Et de trois... L'une des plus grandes centrales nucléaires des États-Unis va fermer.  Cette centrale de San Onofre, entre San Diego et Los Angeles, était en pause depuis une fuite radioactive mineure survenue en 2012. Son exploitant, Edison, a préféré aux réparations coûteuses l'arrêt total de son activité.

Énième fermeture de centrale nucléaire cette année aux États-Unis... Après Dominion au Wisconsin et Duke en Floride, c'est au tour d'Edison de mettre la clef sous la porte de sa centrale de San Onofre (Californie).

Pourtant, Dominion pouvait exploiter le site fermé encore 20 ans. La raison est « purement économique », reconnaît Dominion : avec le boom du gaz de schiste dans le pays, la production d'énergie nucléaire s'est vue réduite. A cent dix dollars par mégawattheure (83 euros) contre soixante-sept dollars par mégawattheure (50,5 euros), le nucléaire coûte presque deux fois plus cher à produire que le gaz, informe le ministère de l’Énergie.

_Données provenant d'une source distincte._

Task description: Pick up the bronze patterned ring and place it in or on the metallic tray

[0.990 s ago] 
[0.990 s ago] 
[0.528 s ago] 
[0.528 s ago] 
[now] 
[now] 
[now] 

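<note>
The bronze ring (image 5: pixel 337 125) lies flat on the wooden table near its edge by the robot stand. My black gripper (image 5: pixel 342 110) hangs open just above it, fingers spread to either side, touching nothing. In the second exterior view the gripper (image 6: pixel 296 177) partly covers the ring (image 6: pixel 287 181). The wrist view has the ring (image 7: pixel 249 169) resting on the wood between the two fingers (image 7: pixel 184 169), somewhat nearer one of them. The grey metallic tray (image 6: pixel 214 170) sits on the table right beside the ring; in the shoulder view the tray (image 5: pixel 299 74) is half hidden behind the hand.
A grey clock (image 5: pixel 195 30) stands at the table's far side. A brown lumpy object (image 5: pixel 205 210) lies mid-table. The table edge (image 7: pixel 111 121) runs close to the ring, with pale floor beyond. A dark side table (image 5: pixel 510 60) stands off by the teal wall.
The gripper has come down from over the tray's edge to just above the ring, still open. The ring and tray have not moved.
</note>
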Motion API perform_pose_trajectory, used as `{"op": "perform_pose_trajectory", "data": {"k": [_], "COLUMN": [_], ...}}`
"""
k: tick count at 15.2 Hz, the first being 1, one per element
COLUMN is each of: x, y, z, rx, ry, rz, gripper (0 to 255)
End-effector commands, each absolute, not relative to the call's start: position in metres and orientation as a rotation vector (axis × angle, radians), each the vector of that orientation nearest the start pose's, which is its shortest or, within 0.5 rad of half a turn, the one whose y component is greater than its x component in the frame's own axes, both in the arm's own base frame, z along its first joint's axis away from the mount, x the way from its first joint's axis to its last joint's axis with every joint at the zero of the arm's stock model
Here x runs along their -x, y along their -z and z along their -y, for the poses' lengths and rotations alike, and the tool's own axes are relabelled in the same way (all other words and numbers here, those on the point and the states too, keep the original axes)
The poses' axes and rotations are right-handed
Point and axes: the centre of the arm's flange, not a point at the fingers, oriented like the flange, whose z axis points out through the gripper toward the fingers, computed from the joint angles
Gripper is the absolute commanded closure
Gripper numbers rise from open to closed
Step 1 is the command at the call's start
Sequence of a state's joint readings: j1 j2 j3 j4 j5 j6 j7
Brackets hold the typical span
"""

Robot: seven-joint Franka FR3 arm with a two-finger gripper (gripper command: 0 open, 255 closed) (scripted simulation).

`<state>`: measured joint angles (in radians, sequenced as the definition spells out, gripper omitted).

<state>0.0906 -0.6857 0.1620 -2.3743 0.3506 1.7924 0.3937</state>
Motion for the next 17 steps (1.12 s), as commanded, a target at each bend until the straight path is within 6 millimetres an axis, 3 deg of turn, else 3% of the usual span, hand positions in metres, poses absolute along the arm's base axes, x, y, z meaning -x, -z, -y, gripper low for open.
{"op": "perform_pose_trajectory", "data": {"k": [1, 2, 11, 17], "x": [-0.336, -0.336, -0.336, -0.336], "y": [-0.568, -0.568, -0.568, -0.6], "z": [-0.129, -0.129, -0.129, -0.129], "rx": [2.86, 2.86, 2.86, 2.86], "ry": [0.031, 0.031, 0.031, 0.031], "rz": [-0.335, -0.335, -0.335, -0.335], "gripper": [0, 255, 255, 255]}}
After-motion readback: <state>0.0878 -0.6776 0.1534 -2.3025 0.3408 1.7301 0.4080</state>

« Pour les régulateurs, il vaut mieux investir dans le gaz, moins cher et moins risqué, que dépenser des centaines de millions de dollars dans la réparation de centrales », juge Travis Miller, analyste chez Morningstar.

La donne a changé...
Et dire que 5 ans en arrière les experts misaient sur une renaissance du nucléaire, l'une des énergies jugées non émettrice de CO2.

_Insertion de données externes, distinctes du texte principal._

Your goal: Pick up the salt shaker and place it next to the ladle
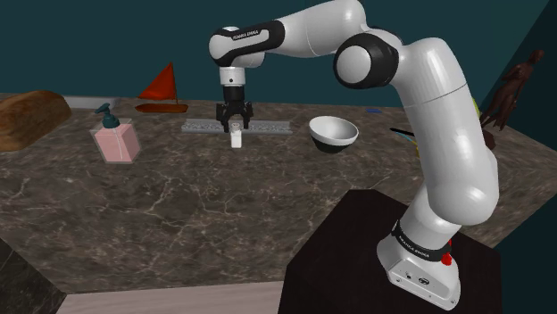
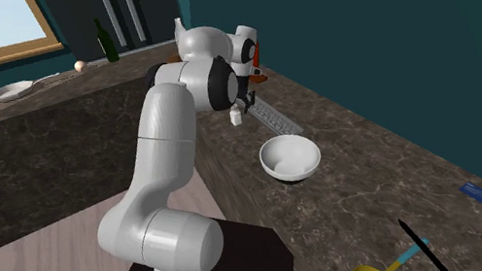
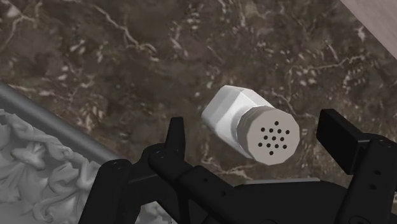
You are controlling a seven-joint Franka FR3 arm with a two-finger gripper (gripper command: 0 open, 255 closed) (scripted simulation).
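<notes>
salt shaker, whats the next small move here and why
Probably close the fingers on the salt shaker: in the wrist view it sits between them with a gap on each side, so it is not held yet, and in the shoulder view the gripper hangs right over it on the dark counter.

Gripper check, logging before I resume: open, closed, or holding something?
Gripper: open, straddling the salt shaker without touching it.
</notes>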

L'énergie consommée aux États-Unis va augmenter d'un tiers à l'horizon 2040 et les 104 réacteurs nucléaires du pays devaient maintenir à 20 % la part du nucléaire dans le « mix » énergétique.

Deux réacteurs nucléaires sont en cours de construction à Vogtle, dans l'Etat de Géorgie. Seulement il en coûte déjà 6 milliards de dollars (4,5 milliards d'euros) sans compter la rallonge de 700 millions de dollars demandée (environ 530 millions d'euros). Deux autres réacteurs sont prévus en Caroline du Sud, à Jenkinsville. Ils requièrent eux aussi 200 millions de dollars (soit 151 millions d'euros) de plus que prévu. Une addition salée...

Ces projets sont rares : parmi les 24 projets déposés auprès de la Commission de régulation de l'énergie, seuls cinq verront le jour. Le nucléaire n'est pas mort pour autant.

Le gouvernement américain a récemment informé qu'il allait subventionner la construction d'une cinquantaine de petits réacteurs (moins de 300 mégawatts) d'ici à 2040. Le but est de combler les carences énergétiques de certains États et diversifier les sources d'énergie.